Também não percebia porque é que os homens batiam nas mulheres! Por serem fisicamente mais fortes? Lá no colégio, os rapazes tinham também a mania de correr atrás delas, levantar-lhes as saias e bater-lhes. Começavam a gritar e aparecia a irmã Graça que os punha de castigo. Elas nem sequer faziam nada além de rirem por tudo e por nada. Mas eles gostavam de mostrar que eram superiores, e aos outros, os que não batiam, chamavam-lhe “mariquinhas”. E o curioso é que as raparigas apaixonavam-se pelos maus. Até ela, muito secretamente, gostava que se metessem com ela! Havia qualquer coisa de errado nos dois sexos, tanto nas crianças como nos adultos. Tinha de falar com alguém. Tentou falar com a Constança, a sua melhor amiga, mas ela não percebeu nada. Talvez quando o pai voltasse pudessem conversar.

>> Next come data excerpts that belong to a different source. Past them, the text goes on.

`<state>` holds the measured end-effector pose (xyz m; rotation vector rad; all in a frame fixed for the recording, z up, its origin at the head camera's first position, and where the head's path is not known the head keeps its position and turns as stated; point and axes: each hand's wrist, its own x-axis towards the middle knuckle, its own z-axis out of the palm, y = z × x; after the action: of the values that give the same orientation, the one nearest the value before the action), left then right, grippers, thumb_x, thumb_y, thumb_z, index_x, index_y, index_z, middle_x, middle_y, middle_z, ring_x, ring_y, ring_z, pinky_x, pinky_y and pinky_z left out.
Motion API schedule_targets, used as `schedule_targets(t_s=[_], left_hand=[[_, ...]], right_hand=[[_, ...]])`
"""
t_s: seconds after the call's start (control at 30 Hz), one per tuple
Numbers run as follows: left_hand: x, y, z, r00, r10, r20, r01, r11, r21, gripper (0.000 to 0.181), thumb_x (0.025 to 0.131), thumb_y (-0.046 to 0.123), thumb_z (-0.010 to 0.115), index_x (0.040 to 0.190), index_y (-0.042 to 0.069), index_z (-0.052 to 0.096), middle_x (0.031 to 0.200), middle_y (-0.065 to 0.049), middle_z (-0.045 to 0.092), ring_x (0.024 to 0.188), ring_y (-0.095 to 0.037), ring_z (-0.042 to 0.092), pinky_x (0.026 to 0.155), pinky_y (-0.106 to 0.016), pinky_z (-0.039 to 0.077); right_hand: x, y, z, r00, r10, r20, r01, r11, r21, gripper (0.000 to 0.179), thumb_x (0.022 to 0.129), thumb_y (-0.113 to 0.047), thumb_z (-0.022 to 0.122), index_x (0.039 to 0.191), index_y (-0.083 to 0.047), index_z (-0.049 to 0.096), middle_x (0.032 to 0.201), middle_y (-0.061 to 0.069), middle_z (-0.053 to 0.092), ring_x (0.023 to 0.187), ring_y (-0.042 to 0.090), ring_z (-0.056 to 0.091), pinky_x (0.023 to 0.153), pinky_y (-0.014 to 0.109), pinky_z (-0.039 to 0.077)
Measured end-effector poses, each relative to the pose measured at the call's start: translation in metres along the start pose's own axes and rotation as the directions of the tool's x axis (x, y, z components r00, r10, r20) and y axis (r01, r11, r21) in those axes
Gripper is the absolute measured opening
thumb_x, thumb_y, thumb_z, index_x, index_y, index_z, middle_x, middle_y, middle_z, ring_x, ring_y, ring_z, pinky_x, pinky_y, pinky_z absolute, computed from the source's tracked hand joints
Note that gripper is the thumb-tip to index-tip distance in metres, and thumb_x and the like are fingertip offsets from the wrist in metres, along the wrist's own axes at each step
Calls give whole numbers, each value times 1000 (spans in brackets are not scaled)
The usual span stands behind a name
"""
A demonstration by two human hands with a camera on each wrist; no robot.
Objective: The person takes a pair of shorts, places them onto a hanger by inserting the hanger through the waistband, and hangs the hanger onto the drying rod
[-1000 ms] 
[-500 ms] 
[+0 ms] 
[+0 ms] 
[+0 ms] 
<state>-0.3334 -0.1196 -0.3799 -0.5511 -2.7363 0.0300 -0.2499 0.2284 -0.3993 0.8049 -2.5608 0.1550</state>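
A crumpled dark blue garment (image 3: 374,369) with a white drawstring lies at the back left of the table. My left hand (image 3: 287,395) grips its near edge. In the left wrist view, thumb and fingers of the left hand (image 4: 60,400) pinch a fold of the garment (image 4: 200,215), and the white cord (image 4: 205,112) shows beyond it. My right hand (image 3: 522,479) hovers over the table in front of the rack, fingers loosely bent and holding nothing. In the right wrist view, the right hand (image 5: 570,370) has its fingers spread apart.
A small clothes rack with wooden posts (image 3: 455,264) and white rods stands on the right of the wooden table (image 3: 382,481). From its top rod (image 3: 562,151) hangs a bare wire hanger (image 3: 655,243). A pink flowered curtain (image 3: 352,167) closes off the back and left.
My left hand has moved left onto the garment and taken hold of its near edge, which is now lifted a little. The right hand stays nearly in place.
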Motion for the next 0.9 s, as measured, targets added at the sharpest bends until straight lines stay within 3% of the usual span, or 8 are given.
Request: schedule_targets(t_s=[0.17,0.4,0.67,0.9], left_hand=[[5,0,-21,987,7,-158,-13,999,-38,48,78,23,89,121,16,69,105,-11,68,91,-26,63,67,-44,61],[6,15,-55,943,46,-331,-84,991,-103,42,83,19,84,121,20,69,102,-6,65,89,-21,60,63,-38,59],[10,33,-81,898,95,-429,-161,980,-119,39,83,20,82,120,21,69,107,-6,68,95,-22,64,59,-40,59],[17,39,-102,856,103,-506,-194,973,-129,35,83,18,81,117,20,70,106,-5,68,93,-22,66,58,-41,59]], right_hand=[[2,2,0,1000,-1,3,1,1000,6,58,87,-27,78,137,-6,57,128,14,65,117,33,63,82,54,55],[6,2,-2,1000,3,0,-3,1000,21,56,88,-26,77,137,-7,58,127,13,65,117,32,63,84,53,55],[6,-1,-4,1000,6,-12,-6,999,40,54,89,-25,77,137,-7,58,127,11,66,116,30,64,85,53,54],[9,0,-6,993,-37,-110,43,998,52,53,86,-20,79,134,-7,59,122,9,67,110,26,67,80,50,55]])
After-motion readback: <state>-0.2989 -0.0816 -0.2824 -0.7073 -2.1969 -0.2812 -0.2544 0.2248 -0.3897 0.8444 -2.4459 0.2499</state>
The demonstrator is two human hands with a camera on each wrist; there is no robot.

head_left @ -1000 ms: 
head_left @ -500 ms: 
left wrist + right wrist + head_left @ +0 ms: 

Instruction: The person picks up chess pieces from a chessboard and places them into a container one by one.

Com a mãe.. hum, até resolverem aquela situação, não queria conversas íntimas . Estava zangada com ela. - Excerto
GUILHERME D'OLIVEIRA MARTINS FEZ APRESENTAÇÃO DA OBRA NA FNAC DO CHIADO, EM LISBOA
"É um romance em que o leitor vai tendo várias linhas que vão seguindo em paralelo, que aparentemente nada têm a ver com as outras mas que acabam por se encontrar num epílogo "– Diz Guilherme d' Oliveira Martins, na sessão do lançamento com que a FNAC quis distinguir as obras mais recomendáveis na quadra natalícia

Nessa sessão, o livro de Paula Teixeira Queiroz, mereceu igualmente os melhores elogios. De acordo com António Manuel Ferreira, professor no DLC, este é um livro “estruturado como uma narrativa policial”, ou não fosse a autora admiradora de Agatha Christie. Isto reflete-se na facilidade com que se lê o livro, uma vez que se trata de um “narrativa de grande destreza e ritmo compulsivo”. “A autora sabe contar muito bem uma história num ritmo contagiante e viciante”, considera. Em contrapartida, “sendo um livro tão rápido e com um conjunto de personagens tão vasto, não se entra em profundidade nelas". “Existem nesta obra várias histórias à volta umas das outras, mas sem o aprofundamento típico dos romances”, afirma António Manuel Ferreira.
Além de muitas personagens, a autora apresenta em “A Bruxa de Grade” uma multiplicidade de espaços físicos, sociais e culturais, conseguindo mover-se com bastante à vontade nos diversos tipos de personagens que criou, focando desde as relações entre as pessoas, os espaços, passando por um mundo vasto onde vários países e locais se encontram.
Paula Teixeira de Queiroz nasceu em Arcos de Valdevez e vive em Lisboa. Licenciada em Direito pela Faculdade de Direito de Lisboa, é advogada de profissão. Concluiu o curso de Tradução pelo Instituto Superior de Línguas e Administração - Lisboa e trabalhou com a Apimprensa - Associação Portuguesa de Imprensa, em Assuntos Europeus, representando os editores de jornais e revistas em Bruxelas junto da EMMA - European Magazine Media Association e ENPA - European Newspaper Publishers Association. Em 1996 realizou o curso de Desenho com o escultor Sebastião Quintino na Sociedade Nacional de Belas Artes. É ainda cronista em vários jornais.